-- Data follows --
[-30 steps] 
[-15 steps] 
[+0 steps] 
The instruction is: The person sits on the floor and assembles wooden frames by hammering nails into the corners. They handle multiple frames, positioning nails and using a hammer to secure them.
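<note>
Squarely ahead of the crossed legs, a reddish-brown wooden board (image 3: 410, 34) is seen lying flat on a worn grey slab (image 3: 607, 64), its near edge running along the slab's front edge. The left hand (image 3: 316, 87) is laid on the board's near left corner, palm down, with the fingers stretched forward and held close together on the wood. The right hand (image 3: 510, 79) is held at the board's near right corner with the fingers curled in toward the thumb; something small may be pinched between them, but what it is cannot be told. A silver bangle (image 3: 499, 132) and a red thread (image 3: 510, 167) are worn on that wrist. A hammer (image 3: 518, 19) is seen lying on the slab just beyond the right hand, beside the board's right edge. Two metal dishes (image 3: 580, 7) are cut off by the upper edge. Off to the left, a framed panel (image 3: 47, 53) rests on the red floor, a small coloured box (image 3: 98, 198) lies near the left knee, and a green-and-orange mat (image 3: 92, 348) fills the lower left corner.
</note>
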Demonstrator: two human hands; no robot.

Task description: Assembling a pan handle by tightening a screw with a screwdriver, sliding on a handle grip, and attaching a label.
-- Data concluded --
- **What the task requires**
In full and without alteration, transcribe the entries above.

- **Solved exercise**
[-30 steps] 
[-15 steps] 
[+0 steps] 
The instruction is: The person sits on the floor and assembles wooden frames by hammering nails into the corners. They handle multiple frames, positioning nails and using a hammer to secure them.
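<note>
Squarely ahead of the crossed legs, a reddish-brown wooden board (image 3: 410, 34) is seen lying flat on a worn grey slab (image 3: 607, 64), its near edge running along the slab's front edge. The left hand (image 3: 316, 87) is laid on the board's near left corner, palm down, with the fingers stretched forward and held close together on the wood. The right hand (image 3: 510, 79) is held at the board's near right corner with the fingers curled in toward the thumb; something small may be pinched between them, but what it is cannot be told. A silver bangle (image 3: 499, 132) and a red thread (image 3: 510, 167) are worn on that wrist. A hammer (image 3: 518, 19) is seen lying on the slab just beyond the right hand, beside the board's right edge. Two metal dishes (image 3: 580, 7) are cut off by the upper edge. Off to the left, a framed panel (image 3: 47, 53) rests on the red floor, a small coloured box (image 3: 98, 198) lies near the left knee, and a green-and-orange mat (image 3: 92, 348) fills the lower left corner.
</note>
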Demonstrator: two human hands; no robot.

Task description: Assembling a pan handle by tightening a screw with a screwdriver, sliding on a handle grip, and attaching a label.

No additional output is needed.